Objectives
To test if a deep learning (DL) model trained on echocardiography images could accurately segment the left ventricle (LV) and predict ejection fraction on apical 4‐chamber images acquired by point‐of‐care ultrasound (POCUS).
Methods
We created a dataset of 333 videos from cardiac POCUS exams acquired in the emergency department. For each video we derived two ground‐truth labels. First, we segmented the LV from one image frame and second, we classified the EF as normal, reduced, or severely reduced. We then classified the media's quality as optimal, adequate, or inadequate. With this dataset we tested the accuracy of automated LV segmentation and EF classification by the best‐in‐class echocardiography trained DL model EchoNet‐Dynamic.
Results
The mean Dice similarity coefficient for LV segmentation was 0.72 (N = 333; 95% CI 0.70–0.74).
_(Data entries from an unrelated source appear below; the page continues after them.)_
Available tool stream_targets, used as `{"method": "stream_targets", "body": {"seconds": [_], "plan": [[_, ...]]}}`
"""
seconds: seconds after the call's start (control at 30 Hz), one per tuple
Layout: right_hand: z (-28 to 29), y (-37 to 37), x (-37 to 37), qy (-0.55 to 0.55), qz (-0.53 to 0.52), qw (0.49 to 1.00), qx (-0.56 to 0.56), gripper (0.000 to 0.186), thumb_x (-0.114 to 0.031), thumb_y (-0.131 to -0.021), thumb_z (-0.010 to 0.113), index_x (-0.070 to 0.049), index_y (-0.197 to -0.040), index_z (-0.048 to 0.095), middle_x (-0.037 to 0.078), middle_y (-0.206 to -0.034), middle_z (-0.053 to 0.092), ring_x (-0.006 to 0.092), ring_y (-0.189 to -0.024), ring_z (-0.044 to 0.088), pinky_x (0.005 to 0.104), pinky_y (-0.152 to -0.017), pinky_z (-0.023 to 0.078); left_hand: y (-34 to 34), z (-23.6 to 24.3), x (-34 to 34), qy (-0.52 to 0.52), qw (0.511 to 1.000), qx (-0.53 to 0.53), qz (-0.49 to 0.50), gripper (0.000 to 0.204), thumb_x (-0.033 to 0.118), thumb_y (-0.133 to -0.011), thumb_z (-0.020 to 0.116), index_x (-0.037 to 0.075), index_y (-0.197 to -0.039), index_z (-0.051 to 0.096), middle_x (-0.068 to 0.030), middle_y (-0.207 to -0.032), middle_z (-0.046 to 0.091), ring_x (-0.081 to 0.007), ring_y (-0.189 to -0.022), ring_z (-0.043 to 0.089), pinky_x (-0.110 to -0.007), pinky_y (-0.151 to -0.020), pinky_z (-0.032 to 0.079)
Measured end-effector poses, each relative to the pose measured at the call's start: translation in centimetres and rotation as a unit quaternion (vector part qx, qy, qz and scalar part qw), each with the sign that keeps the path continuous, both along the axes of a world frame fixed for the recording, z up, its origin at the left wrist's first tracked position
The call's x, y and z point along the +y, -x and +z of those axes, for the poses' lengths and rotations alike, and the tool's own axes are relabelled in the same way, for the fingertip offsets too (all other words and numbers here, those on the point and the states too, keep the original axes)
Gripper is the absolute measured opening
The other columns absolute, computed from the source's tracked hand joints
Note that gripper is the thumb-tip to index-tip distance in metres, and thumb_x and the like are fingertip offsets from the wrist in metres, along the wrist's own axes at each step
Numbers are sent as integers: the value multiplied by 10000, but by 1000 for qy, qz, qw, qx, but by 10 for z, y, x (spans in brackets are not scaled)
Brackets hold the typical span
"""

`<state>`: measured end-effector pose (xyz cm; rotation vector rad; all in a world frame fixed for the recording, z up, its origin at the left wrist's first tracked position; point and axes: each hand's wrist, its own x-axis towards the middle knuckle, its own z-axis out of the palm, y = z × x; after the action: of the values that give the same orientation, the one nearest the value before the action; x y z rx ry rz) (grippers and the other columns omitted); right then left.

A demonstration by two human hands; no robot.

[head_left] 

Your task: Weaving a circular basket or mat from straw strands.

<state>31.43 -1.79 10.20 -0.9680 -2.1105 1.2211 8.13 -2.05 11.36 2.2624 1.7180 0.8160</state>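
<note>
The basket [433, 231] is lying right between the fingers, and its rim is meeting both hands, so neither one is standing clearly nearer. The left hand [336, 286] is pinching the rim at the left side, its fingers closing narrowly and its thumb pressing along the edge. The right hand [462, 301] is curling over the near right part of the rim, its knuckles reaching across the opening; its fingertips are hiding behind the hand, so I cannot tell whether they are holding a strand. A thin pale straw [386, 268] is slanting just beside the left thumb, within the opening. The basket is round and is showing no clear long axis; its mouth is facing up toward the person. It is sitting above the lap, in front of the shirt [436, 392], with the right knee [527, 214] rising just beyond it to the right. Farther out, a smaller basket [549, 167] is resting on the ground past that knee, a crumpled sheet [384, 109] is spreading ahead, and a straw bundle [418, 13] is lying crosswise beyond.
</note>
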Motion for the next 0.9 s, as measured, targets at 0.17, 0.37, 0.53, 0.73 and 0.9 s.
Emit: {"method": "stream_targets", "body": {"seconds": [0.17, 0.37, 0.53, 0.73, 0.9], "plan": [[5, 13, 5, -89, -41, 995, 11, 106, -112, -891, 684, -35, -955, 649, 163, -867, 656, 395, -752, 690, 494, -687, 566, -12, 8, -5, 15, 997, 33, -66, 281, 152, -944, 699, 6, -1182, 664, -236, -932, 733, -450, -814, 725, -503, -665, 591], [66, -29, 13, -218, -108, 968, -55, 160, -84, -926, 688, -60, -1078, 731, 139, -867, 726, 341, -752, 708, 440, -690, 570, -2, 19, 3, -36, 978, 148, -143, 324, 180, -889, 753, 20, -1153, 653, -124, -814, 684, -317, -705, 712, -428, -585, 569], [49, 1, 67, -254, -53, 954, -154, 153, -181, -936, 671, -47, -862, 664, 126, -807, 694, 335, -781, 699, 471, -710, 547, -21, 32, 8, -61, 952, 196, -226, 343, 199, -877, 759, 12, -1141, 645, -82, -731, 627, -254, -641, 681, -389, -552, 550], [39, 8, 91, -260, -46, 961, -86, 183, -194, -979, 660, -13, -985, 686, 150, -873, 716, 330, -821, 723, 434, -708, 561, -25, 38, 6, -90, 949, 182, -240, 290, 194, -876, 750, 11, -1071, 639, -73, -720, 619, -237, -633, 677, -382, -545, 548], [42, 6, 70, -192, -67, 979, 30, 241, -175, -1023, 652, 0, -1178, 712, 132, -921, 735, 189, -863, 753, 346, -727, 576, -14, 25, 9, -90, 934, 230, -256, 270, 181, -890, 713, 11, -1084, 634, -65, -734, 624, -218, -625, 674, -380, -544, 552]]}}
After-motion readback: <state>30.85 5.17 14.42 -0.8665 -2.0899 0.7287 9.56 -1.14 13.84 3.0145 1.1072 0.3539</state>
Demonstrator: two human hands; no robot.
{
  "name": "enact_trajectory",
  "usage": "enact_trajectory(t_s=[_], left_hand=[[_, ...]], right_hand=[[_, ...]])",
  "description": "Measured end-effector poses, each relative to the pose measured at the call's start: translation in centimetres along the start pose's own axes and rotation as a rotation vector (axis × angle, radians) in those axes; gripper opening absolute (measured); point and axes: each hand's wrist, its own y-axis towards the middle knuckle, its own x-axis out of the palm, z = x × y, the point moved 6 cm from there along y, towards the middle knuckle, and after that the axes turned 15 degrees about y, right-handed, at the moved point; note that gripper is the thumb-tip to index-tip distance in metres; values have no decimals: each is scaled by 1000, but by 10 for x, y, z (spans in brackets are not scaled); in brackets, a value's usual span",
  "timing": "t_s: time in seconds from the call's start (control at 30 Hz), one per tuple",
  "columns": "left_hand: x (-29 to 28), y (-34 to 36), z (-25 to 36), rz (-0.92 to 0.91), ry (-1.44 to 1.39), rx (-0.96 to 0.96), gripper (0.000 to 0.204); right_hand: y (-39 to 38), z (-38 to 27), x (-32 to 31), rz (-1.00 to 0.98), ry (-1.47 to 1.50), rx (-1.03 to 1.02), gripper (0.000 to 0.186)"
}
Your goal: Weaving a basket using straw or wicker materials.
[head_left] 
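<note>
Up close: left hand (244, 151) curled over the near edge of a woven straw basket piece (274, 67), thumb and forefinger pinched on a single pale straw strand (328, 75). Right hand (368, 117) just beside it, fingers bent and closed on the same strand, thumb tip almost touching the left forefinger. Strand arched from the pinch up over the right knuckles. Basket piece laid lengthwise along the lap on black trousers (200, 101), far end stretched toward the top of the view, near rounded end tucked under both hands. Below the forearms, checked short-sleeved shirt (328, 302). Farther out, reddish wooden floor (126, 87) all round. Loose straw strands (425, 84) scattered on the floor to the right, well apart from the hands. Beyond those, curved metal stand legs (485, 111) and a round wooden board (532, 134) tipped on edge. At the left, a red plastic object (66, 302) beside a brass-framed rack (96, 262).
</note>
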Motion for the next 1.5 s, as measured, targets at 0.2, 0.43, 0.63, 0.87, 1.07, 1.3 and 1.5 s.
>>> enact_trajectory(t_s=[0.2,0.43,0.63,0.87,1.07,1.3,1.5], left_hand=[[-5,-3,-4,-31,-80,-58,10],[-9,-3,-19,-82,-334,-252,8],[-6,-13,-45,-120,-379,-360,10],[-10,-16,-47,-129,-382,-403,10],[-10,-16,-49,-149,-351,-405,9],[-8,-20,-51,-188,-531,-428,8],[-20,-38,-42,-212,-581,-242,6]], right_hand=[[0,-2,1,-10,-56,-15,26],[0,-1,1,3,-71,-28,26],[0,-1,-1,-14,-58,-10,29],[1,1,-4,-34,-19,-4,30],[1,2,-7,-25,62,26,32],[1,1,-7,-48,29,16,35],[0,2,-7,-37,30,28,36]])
Cohen's kappa coefficient for agreement between predicted and ground‐truth EF classification was 0.16 (N = 333). The area under the receiver‐operating curve for the diagnosis of heart failure was 0.74 (N = 333). Model performance improved with video quality for the tasks of LV segmentation and diagnosis of heart failure, but was unchanged with EF classification. For all tasks the model was less accurate than the published benchmarks for EchoNet‐Dynamic.
Conclusions
Performance of a DL model trained on formal echocardiography worsened when challenged with images captured during resuscitations. DL models intended for assessing bedside ultrasound should be trained on datasets composed of POCUS images. Such datasets have yet to be made publicly available.